Enfim, nos projetos acima vimos uma série de materiais sintéticos industrialmente fabricados para resolver o conforto acústicos dos lugares, a combinação desse material com a madeira, outro material muito utilizado acusticamente e até vidros anti-ruídos utilizados estrategicamente para refletir e isolar o som, mas é difícil encontrar projetos que usem de materiais naturais rústicos para resolver a acústica, que é o caso do Projeto de Interiores do Home Theater da Sfurna Designs, que faz uso de tijolos perfurados fabricados localmente somados à técnicas vernaculares locais para alcançar a condição acústica desejada. Além dos tijolos rústicos, também utiliza painéis de madeira e pisos e forros absorventes.
O domínio do conforto acústico é importante em qualquer tipo de projeto, desde grandes ambientes de trabalho até um quarto de casal.
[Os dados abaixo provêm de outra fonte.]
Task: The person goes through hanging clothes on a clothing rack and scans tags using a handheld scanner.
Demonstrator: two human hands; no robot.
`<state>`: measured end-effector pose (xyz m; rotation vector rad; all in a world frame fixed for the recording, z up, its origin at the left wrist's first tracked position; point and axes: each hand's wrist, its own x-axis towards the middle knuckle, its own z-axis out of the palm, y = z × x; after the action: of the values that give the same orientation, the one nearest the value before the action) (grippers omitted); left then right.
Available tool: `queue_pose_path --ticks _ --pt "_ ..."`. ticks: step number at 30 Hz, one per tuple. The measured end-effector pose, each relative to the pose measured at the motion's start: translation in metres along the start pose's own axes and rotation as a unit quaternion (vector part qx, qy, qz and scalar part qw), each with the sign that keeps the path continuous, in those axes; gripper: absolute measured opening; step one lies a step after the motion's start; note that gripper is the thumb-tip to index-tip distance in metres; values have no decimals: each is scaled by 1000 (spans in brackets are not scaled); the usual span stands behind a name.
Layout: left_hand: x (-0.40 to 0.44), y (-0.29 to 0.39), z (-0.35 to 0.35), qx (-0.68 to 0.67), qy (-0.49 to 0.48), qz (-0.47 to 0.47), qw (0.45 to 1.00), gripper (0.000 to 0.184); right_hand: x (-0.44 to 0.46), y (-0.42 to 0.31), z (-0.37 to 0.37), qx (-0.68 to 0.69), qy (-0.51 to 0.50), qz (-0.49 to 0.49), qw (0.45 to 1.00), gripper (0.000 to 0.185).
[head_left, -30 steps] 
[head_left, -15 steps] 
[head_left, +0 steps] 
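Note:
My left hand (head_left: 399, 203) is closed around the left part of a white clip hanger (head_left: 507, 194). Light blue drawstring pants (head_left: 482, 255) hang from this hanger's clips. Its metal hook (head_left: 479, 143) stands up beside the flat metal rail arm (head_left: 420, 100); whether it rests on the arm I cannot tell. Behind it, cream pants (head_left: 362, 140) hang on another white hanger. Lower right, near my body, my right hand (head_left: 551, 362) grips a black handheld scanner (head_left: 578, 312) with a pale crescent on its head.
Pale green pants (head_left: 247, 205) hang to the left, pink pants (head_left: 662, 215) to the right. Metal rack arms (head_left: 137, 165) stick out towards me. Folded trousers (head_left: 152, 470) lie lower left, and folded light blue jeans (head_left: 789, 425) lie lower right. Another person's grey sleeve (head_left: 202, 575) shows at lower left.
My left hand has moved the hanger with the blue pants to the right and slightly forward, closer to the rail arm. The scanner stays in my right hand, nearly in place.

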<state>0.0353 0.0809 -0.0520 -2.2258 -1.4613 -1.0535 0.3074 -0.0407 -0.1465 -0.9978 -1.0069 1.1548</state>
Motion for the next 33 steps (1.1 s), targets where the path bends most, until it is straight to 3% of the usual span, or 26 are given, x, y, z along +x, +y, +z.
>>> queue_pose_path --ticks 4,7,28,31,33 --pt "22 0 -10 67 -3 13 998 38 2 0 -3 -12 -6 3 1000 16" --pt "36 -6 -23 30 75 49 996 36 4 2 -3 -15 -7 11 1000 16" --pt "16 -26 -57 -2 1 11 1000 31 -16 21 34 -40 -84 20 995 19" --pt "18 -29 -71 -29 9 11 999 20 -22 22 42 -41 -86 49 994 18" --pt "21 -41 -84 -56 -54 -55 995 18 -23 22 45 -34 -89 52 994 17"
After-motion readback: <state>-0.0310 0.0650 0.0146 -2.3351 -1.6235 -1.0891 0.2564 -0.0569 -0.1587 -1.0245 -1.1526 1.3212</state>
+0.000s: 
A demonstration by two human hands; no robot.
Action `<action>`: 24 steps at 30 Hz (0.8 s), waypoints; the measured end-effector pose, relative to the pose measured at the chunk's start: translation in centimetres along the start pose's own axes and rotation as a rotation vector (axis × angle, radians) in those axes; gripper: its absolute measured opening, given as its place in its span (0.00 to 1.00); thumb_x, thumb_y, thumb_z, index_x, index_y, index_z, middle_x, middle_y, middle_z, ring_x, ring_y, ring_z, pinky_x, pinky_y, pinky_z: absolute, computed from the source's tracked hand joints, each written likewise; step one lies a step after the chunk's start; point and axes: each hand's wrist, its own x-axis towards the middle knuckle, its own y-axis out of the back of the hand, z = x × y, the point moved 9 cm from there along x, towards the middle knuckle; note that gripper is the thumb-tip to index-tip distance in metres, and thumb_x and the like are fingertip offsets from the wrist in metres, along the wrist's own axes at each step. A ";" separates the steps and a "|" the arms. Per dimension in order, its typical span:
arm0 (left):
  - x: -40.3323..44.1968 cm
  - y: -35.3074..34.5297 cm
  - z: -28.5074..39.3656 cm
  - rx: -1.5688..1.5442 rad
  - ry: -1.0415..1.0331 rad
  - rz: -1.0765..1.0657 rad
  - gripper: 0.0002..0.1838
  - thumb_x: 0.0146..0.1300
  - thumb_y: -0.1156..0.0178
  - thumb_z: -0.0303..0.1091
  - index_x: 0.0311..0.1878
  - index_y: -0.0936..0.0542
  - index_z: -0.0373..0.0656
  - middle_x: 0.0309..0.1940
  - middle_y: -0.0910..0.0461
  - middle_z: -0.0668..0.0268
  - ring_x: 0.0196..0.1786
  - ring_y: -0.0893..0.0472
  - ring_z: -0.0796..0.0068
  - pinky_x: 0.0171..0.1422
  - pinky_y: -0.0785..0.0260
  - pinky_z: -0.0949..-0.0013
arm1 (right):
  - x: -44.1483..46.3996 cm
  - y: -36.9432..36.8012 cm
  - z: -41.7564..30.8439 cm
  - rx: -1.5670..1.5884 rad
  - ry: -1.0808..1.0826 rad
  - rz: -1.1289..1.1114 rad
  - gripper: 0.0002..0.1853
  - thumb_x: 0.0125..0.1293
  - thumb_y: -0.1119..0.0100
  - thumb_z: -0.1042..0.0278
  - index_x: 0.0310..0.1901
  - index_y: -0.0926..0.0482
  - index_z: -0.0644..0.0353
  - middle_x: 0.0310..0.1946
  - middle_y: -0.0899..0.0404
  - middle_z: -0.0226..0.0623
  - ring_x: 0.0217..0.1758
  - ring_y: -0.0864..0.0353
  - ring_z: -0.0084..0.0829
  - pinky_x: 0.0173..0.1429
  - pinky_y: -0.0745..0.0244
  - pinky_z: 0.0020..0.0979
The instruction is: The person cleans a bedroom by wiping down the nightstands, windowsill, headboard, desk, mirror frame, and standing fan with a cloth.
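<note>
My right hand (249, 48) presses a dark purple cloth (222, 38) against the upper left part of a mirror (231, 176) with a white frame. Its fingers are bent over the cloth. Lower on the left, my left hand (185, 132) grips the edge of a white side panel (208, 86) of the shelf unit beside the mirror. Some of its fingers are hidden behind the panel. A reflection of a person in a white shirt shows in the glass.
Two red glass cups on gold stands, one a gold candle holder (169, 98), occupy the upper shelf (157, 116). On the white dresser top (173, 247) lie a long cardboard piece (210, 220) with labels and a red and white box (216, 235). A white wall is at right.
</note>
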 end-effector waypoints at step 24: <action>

Isolar os sons exteriores e conduzir os sons internos é um desafio que se atende tanto com desenho e projeto, quanto com materiais, sejam naturais ou aqueles especializados disponíveis no mercado. Se inspirar a partir das práticas conhecidas é um primeiro passo para aplicar nos projetos do dia a dia técnicas que melhoram não só a arquitetura, mas principalmente a qualidade de vida daqueles que a habitam.
Referência bibliográfica:
TREASURE, Julian. 2009. The 4 ways sound affects us. TED TALKS.